TASK OBJECTIVE – Copy nothing but the text: repeat each entry exactly and drop the images.

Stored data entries
◆ ◆ ◆ ◆

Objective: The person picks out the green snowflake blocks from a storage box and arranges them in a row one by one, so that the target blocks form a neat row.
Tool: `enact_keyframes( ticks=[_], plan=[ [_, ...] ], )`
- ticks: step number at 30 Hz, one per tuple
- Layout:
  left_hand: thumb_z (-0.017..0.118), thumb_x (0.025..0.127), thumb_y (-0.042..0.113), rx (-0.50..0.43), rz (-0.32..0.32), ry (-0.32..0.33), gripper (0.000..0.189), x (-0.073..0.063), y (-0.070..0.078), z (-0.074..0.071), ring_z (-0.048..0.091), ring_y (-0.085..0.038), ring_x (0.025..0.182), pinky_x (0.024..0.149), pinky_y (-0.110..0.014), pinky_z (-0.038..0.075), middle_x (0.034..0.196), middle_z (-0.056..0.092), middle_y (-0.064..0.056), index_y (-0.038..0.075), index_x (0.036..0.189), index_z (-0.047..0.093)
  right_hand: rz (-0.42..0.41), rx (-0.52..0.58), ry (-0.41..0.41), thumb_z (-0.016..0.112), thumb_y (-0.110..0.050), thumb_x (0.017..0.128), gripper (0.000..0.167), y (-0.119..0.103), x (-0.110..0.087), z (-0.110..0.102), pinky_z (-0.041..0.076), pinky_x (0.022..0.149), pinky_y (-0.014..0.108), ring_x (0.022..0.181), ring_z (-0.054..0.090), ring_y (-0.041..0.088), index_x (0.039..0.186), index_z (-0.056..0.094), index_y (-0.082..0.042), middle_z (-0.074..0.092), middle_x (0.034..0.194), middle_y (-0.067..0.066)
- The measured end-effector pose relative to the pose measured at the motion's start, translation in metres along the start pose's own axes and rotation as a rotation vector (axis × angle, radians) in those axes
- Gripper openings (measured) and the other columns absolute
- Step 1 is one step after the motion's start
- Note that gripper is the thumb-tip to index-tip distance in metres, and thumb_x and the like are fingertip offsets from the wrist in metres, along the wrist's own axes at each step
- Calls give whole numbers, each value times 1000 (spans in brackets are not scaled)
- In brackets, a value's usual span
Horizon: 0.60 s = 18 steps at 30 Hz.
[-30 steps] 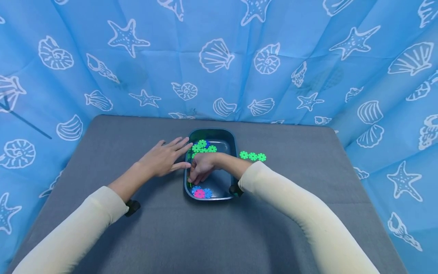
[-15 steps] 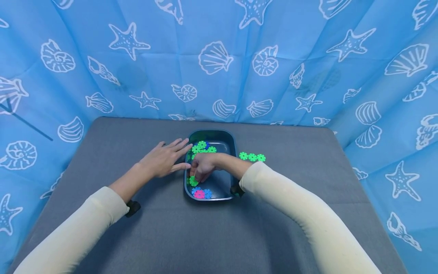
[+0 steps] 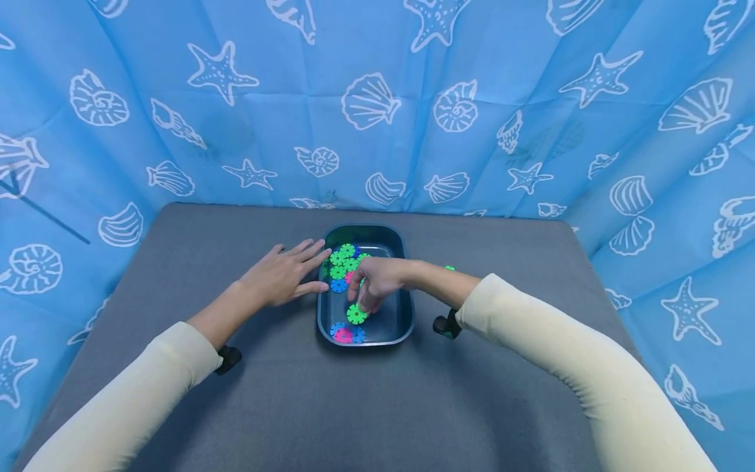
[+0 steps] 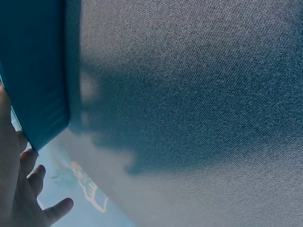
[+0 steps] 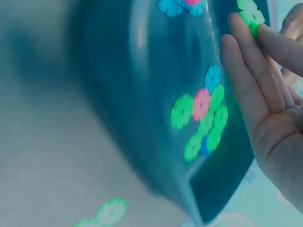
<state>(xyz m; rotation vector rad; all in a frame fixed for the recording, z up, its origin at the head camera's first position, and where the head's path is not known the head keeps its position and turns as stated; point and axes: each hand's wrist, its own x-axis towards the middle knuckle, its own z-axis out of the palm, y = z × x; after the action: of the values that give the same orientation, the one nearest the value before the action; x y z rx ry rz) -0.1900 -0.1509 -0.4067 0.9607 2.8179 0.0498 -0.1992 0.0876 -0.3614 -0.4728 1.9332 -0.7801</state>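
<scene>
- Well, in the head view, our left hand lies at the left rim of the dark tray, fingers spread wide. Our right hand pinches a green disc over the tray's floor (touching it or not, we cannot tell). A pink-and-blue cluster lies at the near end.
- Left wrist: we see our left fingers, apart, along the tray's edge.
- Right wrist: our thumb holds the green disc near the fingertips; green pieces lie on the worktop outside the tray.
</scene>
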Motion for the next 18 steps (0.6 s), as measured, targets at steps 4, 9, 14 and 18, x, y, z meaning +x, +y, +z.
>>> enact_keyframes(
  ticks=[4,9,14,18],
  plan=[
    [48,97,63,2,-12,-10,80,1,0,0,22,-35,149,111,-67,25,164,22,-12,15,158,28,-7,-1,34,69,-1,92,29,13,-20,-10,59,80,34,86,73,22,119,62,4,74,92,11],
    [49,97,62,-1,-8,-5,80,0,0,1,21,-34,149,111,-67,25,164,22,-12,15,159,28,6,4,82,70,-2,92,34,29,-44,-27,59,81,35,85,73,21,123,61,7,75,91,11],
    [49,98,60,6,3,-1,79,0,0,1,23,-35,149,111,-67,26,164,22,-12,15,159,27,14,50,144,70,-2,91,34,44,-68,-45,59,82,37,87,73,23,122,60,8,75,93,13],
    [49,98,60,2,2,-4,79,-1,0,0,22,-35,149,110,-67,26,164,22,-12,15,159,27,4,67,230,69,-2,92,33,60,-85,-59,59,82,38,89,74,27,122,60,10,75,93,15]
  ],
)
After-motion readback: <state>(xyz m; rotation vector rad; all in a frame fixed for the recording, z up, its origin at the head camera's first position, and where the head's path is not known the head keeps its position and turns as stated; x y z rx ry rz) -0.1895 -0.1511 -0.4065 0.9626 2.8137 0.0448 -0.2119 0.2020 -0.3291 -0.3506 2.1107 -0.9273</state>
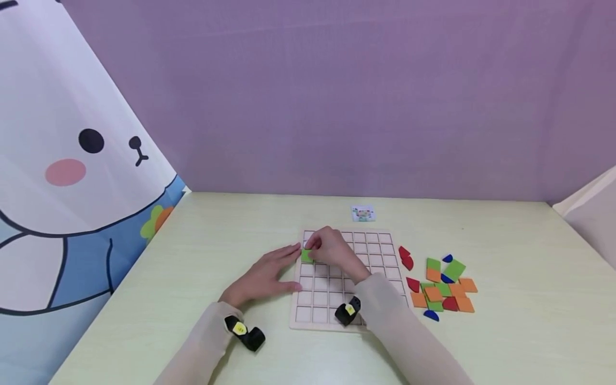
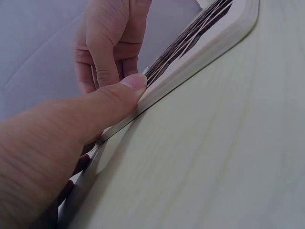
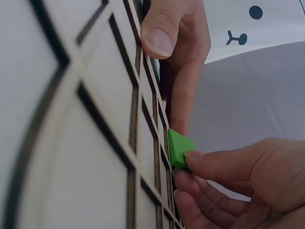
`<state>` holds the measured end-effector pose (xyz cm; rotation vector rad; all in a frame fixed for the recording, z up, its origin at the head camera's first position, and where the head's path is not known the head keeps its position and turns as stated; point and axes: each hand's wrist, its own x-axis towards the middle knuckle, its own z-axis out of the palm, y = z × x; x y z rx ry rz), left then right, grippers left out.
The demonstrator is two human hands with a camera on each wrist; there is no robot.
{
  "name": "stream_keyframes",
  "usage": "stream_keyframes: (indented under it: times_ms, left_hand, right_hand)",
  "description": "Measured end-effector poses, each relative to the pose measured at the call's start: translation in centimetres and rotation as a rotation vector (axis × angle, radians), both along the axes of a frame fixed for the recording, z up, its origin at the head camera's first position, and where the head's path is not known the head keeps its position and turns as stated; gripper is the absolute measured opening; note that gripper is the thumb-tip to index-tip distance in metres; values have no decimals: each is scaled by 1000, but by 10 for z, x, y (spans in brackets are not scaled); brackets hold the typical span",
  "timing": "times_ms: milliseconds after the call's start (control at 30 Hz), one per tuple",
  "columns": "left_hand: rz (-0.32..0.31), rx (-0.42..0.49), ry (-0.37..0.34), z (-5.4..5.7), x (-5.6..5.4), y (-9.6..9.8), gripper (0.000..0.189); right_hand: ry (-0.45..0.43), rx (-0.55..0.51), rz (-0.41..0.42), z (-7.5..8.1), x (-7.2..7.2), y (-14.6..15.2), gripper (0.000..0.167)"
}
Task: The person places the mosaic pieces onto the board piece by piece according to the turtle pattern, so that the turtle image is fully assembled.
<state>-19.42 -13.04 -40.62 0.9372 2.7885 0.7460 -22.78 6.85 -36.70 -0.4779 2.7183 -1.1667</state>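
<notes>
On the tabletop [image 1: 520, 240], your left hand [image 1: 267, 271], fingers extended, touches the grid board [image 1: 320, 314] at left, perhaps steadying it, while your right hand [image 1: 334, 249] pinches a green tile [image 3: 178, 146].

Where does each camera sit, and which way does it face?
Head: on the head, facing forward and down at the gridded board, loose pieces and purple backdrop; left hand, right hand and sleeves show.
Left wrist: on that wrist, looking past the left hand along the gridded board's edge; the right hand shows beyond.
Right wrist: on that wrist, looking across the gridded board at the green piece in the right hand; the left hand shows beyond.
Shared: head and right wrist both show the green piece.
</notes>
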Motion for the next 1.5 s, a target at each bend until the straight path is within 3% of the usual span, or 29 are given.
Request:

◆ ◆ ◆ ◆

ANSWER TO THIS EXERCISE –
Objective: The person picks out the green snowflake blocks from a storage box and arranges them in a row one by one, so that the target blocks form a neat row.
Tool: `enact_keyframes( ticks=[_], plan=[ [_, ...] ], )`
- ticks: step number at 30 Hz, one per tuple
- Layout:
  left_hand: thumb_z (-0.017..0.118), thumb_x (0.025..0.127), thumb_y (-0.042..0.113), rx (-0.50..0.43), rz (-0.32..0.32), ry (-0.32..0.33), gripper (0.000..0.189), x (-0.073..0.063), y (-0.070..0.078), z (-0.074..0.071), ring_z (-0.048..0.091), ring_y (-0.085..0.038), ring_x (0.025..0.182), pinky_x (0.024..0.149), pinky_y (-0.110..0.014), pinky_z (-0.038..0.075), middle_x (0.034..0.196), middle_z (-0.056..0.092), middle_y (-0.064..0.056), index_y (-0.038..0.075), index_x (0.036..0.189), index_z (-0.047..0.093)
  right_hand: rz (-0.42..0.41), rx (-0.52..0.58), ry (-0.41..0.41), thumb_z (-0.016..0.112), thumb_y (-0.110..0.050), thumb_x (0.017..0.128), gripper (0.000..0.167), y (-0.119..0.103), x (-0.110..0.087), z (-0.110..0.102), pinky_z (-0.041..0.076), pinky_x (0.022..0.149), pinky_y (-0.014..0.108), ring_x (0.022..0.181), ring_z (-0.054..0.090), ring_y (-0.041..0.088), index_x (0.039..0.186), index_z (-0.056..0.094), index_y (-0.082..0.042), middle_z (-0.074..0.092), middle_x (0.034..0.194), middle_y (-0.067..0.066)
- The measured end-effector pose relative to the pose measured at the motion's start, translation in metres along the start pose's own axes and rotation as a rotation vector (axis × angle, radians) in those axes
- Gripper openings (measured) and the other columns absolute
- Step 1 is one step after the motion's start
- Note that gripper is the thumb-tip to index-tip distance in metres, and thumb_x and the like are fingertip offsets from the wrist in metres, along the wrist's own axes at each step
- Calls give whole numbers, each value times 1000 (spans in brackets are not scaled)
- In brackets, a value's usual span
Horizon: 0.60 s = 18 steps at 30 Hz.
[-30 steps] 
[-15 steps] 
[+0 steps] 
[+0 steps] 
[+0 steps] 
<state>(xyz m; rotation vector rad; all in a frame fixed for the recording, z up, its origin at the head camera's first position, and where the head's path is not known the head keeps its position and turns as stated; point and axes: each hand's wrist, its own x-axis towards the middle knuckle, its own z-axis out of the palm, y = z × x; after the action: of the values that give the same orientation, the one nearest the value before the action; x y z rx ry rz) -0.1900 -0.1509 -0.4067 0.9607 2.8179 0.0498 -0.1992 0.0876 -0.3614 -0.4728 1.9332 -0.7801</state>
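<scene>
- Well, in the head view, our left hand lies at the left rim of the dark tray, fingers spread wide. Our right hand pinches a green disc over the tray's floor (touching it or not, we cannot tell). A pink-and-blue cluster lies at the near end.
- Left wrist: we see our left fingers, apart, along the tray's edge.
- Right wrist: our thumb holds the green disc near the fingertips; green pieces lie on the worktop outside the tray.
</scene>
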Motion for the next 18 steps (0.6 s), as measured, targets at steps 4, 9, 14 and 18, x, y, z meaning +x, +y, +z.
>>> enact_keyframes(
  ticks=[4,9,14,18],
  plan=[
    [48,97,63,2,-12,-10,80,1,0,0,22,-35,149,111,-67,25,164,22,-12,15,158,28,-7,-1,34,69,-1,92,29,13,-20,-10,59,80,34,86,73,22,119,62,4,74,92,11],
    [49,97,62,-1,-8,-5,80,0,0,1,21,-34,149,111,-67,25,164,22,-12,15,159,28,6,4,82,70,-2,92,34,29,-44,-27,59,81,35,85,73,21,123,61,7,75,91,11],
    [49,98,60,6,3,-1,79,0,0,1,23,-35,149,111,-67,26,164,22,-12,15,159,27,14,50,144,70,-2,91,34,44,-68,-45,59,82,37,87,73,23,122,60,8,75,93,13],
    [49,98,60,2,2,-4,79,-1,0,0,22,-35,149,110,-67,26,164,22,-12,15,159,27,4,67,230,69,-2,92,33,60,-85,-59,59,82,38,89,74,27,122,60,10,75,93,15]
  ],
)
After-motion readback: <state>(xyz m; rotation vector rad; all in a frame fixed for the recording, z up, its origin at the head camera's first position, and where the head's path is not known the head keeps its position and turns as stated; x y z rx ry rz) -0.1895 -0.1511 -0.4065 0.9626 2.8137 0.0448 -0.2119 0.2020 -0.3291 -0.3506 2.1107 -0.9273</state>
`<state>` holds the measured end-effector pose (xyz cm; rotation vector rad; all in a frame fixed for the recording, z up, its origin at the head camera's first position, and where the head's path is not known the head keeps its position and turns as stated; point and axes: each hand's wrist, its own x-axis towards the middle knuckle, its own z-axis out of the palm, y = z × x; x y z rx ry rz), left then right, grippers left out.
The demonstrator is two human hands with a camera on each wrist; there is no robot.
{
  "name": "stream_keyframes",
  "usage": "stream_keyframes: (indented under it: times_ms, left_hand, right_hand)",
  "description": "Measured end-effector poses, each relative to the pose measured at the call's start: translation in centimetres and rotation as a rotation vector (axis × angle, radians), both along the axes of a frame fixed for the recording, z up, its origin at the head camera's first position, and where the head's path is not known the head keeps its position and turns as stated; gripper is the absolute measured opening; note that gripper is the thumb-tip to index-tip distance in metres; values have no decimals: each is scaled by 1000, but by 10 for z, x, y (spans in brackets are not scaled); brackets hold the typical span",
  "timing": "times_ms: milliseconds after the call's start (control at 30 Hz), one per tuple",
  "columns": "left_hand: rz (-0.32..0.31), rx (-0.42..0.49), ry (-0.37..0.34), z (-5.4..5.7), x (-5.6..5.4), y (-9.6..9.8), gripper (0.000..0.189); right_hand: ry (-0.45..0.43), rx (-0.55..0.51), rz (-0.41..0.42), z (-7.5..8.1), x (-7.2..7.2), y (-14.6..15.2), gripper (0.000..0.167)"
}
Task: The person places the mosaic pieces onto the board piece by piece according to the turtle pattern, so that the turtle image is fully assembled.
<state>-19.42 -13.04 -40.62 0.9372 2.7885 0.7460 -22.78 6.85 -36.70 -0.4779 2.7183 -1.1667</state>
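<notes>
On the tabletop [image 1: 520, 240], your left hand [image 1: 267, 271], fingers extended, touches the grid board [image 1: 320, 314] at left, perhaps steadying it, while your right hand [image 1: 334, 249] pinches a green tile [image 3: 178, 146].

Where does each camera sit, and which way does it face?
Head: on the head, facing forward and down at the gridded board, loose pieces and purple backdrop; left hand, right hand and sleeves show.
Left wrist: on that wrist, looking past the left hand along the gridded board's edge; the right hand shows beyond.
Right wrist: on that wrist, looking across the gridded board at the green piece in the right hand; the left hand shows beyond.
Shared: head and right wrist both show the green piece.
</notes>
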Motion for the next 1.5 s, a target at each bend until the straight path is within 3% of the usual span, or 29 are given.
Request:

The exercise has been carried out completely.